Your instructions. All lines with the word "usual" in the material below are required.

Stored data.
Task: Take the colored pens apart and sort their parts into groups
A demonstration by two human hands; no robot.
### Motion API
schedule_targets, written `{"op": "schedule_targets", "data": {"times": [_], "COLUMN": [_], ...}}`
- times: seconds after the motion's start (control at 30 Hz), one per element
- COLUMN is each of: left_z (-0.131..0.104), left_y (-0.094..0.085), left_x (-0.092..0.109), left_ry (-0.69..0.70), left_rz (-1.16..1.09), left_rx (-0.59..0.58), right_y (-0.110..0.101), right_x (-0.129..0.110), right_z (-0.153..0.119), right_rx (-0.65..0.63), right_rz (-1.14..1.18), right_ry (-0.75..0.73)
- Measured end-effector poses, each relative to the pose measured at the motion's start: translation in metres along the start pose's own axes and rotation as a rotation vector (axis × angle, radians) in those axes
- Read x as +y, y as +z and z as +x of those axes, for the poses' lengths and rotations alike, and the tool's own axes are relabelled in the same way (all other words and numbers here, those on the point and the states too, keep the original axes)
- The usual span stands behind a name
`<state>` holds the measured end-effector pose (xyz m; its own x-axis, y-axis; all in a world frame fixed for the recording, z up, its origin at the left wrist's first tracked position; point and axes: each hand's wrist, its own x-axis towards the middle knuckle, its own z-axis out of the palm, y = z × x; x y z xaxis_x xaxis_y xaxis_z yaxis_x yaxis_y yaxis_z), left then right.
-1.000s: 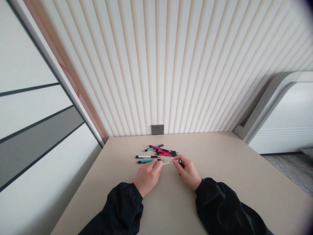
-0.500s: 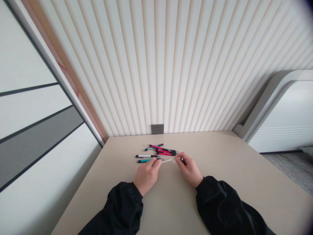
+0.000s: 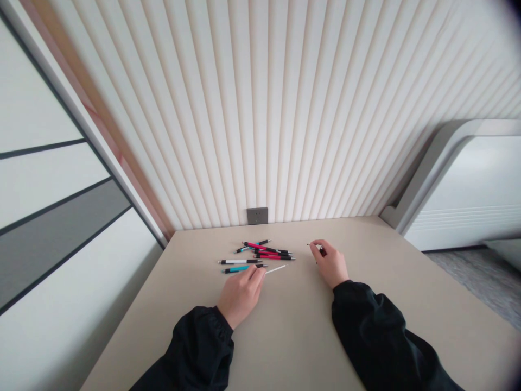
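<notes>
My left hand [image 3: 241, 296] is closed on a thin white stick-like piece [image 3: 277, 269], which points out to the right from the fingertips. Just behind those fingers lies a teal and black pen [image 3: 236, 269], with a white and black pen [image 3: 239, 262] beyond it. Several red and black pens [image 3: 273, 257] lie in a loose pile, crossed by a blue and black pen [image 3: 243, 249]. My right hand [image 3: 329, 263], right of the pens, pinches a small dark piece; its tip shows at the fingertips, and its full shape is hidden.
The beige table [image 3: 293, 336] meets a ribbed white wall with a dark socket [image 3: 257, 215] at its back edge. A white and grey panelled cabinet [image 3: 81, 260] borders the left side; a pale curved headboard [image 3: 468, 190] stands at the right.
My right hand has moved right and back, away from the white piece, taking a small dark piece with it. My left hand still holds the white piece. The view has shifted slightly.
</notes>
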<state>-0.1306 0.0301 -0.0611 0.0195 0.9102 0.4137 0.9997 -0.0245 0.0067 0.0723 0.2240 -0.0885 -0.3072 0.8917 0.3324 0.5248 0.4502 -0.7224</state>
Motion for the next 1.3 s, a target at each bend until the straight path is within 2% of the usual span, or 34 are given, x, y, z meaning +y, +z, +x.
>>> {"op": "schedule_targets", "data": {"times": [0.17,0.4,0.53,0.7,0.9,1.0,1.1,1.2,1.3], "left_z": [-0.001,0.0,-0.001,-0.001,-0.002,-0.001,-0.001,-0.001,-0.001], "left_y": [0.001,-0.002,-0.002,0.0,0.002,0.001,0.001,0.001,0.001], "left_x": [-0.001,0.001,0.001,0.001,0.0,0.0,0.001,0.001,0.001], "left_ry": [0.016,0.042,0.038,0.055,0.037,0.007,0.002,0.008,0.007], "left_rz": [-0.029,-0.059,-0.052,-0.031,-0.028,-0.019,-0.007,-0.002,0.003], "left_rx": [0.004,0.014,-0.022,-0.096,-0.113,-0.095,-0.087,-0.089,-0.099], "right_y": [0.0,0.005,0.006,0.006,-0.001,-0.002,0.0,0.002,0.002], "right_x": [0.024,0.027,0.03,0.03,0.03,0.023,0.01,0.002,0.007], "right_z": [0.019,0.023,0.023,0.023,0.021,0.015,0.007,0.006,0.011], "right_rx": [0.039,-0.018,-0.038,-0.039,0.05,0.065,-0.01,-0.061,-0.076], "right_rz": [-0.133,-0.195,-0.214,-0.192,-0.044,0.02,-0.009,-0.131,-0.302], "right_ry": [0.066,0.041,0.018,0.04,0.086,0.038,-0.101,-0.209,-0.172]}}
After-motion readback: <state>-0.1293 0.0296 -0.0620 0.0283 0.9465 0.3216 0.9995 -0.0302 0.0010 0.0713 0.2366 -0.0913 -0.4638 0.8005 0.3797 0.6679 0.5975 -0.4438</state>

Final answer.
- The usual span stands behind a name
Motion for the next 1.3 s, a target at each bend until the straight path is within 2% of the usual span, or 34 are given, x, y, z meaning +y, +z, +x.

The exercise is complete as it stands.